§ **Exercise data**:
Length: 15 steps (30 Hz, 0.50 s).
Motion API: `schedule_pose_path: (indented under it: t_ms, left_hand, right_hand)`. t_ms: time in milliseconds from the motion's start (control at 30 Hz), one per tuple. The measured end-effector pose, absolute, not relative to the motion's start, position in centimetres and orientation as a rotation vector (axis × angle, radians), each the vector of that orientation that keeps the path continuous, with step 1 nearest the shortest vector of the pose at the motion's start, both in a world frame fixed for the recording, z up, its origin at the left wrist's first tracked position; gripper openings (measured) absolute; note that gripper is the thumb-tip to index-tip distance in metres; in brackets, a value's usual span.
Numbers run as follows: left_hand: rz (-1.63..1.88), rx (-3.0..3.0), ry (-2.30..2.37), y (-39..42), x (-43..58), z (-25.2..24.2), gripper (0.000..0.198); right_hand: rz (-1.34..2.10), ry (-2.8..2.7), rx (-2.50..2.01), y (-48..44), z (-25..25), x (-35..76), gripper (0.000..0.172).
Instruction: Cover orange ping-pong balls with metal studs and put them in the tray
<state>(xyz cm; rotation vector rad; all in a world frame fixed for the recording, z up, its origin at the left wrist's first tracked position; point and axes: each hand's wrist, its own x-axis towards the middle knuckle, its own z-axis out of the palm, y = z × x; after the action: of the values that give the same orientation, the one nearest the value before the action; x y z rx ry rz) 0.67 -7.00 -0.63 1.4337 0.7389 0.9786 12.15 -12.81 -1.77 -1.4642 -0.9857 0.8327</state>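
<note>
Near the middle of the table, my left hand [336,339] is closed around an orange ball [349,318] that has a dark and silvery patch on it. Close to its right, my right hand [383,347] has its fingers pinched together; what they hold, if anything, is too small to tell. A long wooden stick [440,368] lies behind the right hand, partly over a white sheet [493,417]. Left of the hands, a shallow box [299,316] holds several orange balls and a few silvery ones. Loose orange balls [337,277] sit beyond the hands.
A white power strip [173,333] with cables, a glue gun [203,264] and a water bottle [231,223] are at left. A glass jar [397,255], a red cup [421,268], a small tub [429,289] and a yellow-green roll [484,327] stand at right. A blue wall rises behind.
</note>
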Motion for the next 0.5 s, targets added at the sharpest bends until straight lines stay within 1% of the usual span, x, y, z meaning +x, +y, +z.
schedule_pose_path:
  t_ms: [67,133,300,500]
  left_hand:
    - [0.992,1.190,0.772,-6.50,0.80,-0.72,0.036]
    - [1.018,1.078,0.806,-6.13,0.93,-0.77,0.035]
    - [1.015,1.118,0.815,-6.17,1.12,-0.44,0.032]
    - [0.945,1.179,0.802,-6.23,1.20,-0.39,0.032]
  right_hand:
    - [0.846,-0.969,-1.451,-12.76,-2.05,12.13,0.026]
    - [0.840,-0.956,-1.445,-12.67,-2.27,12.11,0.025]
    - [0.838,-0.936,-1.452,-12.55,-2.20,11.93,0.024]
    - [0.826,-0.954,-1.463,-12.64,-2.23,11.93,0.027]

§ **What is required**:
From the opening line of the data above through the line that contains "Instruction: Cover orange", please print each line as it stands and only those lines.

§ **Task response**:
Length: 15 steps (30 Hz, 0.50 s).
Motion API: `schedule_pose_path: (indented under it: t_ms, left_hand, right_hand)`. t_ms: time in milliseconds from the motion's start (control at 30 Hz), one per tuple. The measured end-effector pose, absolute, not relative to the motion's start, position in centimetres and orientation as a rotation vector (axis × angle, radians), each the vector of that orientation that keeps the path continuous, with step 1 nearest the shortest vector of the pose at the motion's start, both in a world frame fixed for the recording, z up, its origin at the left wrist's first tracked position; gripper openings (measured) absolute; note that gripper is the thumb-tip to index-tip distance in metres; in brackets, a value's usual span.
Numbers run as follows: left_hand: rz (-1.63..1.88), rx (-3.0..3.0), ry (-2.30..2.37), y (-39..42), x (-43..58), z (-25.2..24.2), gripper (0.000..0.198); right_hand: rz (-1.34..2.10), ry (-2.8..2.7), rx (-2.50..2.01), y (-48..44), z (-25..25), x (-35..76), gripper (0.000..0.172).
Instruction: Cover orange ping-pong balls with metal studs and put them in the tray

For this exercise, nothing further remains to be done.